L'amniocentesi
L'amniocentesi è un esame diagnostico prenatale utilizzato per individuare una serie di anomalie genetiche; viene eseguita, di solito, se in famiglia si riscontrano precedenti disturbi ereditari o legati al sesso del nascituro oppure se il ginecologo sospetta patologie non riscontrabili con altri esami.

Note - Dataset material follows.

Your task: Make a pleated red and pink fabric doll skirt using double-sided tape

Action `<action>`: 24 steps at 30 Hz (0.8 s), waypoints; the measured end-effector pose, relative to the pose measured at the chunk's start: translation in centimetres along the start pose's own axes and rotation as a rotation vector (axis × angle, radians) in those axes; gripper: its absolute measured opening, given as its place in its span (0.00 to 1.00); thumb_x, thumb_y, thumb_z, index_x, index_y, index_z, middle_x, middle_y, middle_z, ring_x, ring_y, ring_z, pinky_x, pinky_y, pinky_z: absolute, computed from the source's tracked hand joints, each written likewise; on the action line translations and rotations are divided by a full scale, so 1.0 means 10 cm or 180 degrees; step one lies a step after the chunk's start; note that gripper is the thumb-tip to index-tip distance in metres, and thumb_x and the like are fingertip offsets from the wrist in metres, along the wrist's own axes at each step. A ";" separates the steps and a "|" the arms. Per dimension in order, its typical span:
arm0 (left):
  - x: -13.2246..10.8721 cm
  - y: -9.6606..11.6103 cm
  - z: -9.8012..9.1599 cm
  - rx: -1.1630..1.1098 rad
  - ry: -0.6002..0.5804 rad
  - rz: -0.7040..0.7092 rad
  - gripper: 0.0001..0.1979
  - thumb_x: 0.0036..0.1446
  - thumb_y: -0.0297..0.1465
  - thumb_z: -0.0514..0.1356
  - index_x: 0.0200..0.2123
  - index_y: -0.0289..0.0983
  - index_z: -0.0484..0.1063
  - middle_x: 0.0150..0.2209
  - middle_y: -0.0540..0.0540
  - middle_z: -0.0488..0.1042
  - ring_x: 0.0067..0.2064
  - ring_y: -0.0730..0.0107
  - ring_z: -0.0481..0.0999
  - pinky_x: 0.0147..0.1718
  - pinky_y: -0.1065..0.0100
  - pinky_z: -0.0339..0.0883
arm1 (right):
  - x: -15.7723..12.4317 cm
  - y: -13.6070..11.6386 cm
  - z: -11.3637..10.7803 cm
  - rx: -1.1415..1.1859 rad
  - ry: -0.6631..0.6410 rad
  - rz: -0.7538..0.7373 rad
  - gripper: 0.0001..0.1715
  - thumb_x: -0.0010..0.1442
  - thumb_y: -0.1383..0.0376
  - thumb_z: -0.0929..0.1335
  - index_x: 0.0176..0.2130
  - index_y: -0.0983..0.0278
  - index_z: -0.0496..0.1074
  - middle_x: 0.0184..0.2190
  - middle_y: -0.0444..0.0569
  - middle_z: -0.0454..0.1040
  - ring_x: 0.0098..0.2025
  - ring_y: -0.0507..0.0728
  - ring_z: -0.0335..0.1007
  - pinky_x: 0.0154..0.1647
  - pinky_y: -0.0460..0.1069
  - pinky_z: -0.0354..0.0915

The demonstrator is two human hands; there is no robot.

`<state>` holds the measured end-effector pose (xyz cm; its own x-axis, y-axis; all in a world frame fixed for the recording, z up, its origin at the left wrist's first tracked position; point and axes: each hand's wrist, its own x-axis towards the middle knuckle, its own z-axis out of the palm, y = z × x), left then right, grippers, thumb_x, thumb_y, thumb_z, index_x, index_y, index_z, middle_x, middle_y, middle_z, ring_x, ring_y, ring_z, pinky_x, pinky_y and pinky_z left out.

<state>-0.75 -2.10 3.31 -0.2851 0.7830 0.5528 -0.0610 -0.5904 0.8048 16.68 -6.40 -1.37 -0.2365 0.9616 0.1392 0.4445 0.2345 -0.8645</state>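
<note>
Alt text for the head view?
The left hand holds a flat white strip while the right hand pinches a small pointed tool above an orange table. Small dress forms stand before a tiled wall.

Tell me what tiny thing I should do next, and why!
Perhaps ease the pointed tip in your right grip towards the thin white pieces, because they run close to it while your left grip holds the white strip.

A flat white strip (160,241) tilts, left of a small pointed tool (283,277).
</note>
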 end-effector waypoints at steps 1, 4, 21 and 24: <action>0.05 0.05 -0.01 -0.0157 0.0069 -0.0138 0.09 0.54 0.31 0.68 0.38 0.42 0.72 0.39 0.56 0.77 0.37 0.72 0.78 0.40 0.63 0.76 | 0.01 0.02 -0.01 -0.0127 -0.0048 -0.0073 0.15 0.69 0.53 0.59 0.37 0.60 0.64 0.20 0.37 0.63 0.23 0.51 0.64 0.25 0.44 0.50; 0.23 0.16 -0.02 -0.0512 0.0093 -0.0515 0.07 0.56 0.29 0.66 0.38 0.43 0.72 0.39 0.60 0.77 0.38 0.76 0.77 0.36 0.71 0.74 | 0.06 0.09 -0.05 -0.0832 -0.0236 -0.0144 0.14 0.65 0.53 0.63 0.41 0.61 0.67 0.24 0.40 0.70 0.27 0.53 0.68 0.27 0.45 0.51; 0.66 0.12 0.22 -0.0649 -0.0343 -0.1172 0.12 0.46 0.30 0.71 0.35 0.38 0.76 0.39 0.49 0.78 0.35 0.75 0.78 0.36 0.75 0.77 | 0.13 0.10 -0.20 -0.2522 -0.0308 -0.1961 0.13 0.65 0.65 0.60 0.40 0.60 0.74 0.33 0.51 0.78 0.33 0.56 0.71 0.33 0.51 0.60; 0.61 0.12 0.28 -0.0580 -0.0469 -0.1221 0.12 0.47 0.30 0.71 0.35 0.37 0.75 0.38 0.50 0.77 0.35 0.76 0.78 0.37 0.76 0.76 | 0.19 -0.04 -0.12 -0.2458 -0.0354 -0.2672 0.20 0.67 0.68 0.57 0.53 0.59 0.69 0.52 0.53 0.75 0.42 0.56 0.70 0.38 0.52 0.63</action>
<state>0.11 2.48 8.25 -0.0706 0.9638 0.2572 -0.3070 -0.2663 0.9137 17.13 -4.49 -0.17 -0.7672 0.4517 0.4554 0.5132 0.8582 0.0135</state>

L’amniocentesi si rivela utilissima, per esempio, nel caso di madri portatrici di disturbi di origine genetica, quali la fibrosi cistica, l’emofilia o alcune forme di distrofia muscolare che può essere contratta dai bambini di sesso maschile con una probabilità del 50%.
Questa procedura consente, dunque, di individuare varie alterazioni cromosomiche, in particolare la cosiddetta trisomia 21, cioè la Sindrome di Down, le malattie ereditarie del feto e alcune malattie del sistema nervoso centrale.
L'amniocentesi di solito viene consigliata o addirittura raccomandata alle donne che hanno superato i 35 anni anche se, con sempre maggiore frequenza e facilità, vi fanno ricorso anche donne più giovani, bisognose di verificare che il loro bimbo sia in salute; a questo proposito, è opportuno evidenziare che si tratta di un esame non ordinario, che potrebbe influenzare l’andamento della gravidanza.
Quali sono le modalità di esecuzione?
Questo esame viene praticato attraverso una puntura in una ristretta porzione di addome dove, previa guida ecografica, si inserisce con estrema cautela, un apposito ago (di circa 10-12 cm) per prelevare dal sacco amniotico l’equivalente di circa 14g di liquido che viene, poi, “centrifugato” per isolare le cellule del feto. Queste vengono tenute in coltura da un minino di 17 a un massimo di 35 giorni. L’anestesia locale o generale non è necessaria se non per motivi prettamente “psicologici” in caso di pazienti molto ansiose.
Solitamente, l'amniocentesi viene eseguita tra la sedicesima e la diciottesima settimana di gravidanza. Si parla in questo caso di amniocentesi precoce: viene effettuata quando l’amnios, la membrana che avvolge l’embrione, ha raggiunto dimensioni sufficienti affinché la pratica non costituisca un rischio per il feto. Si parla, invece, di amniocentesi tardiva quando, nel terzo trimestre (dopo la ventesima settimana), possono verificarsi condizioni tali da richiedere il prelievo di liquido amniotico per fini diversi da quelli citogenici.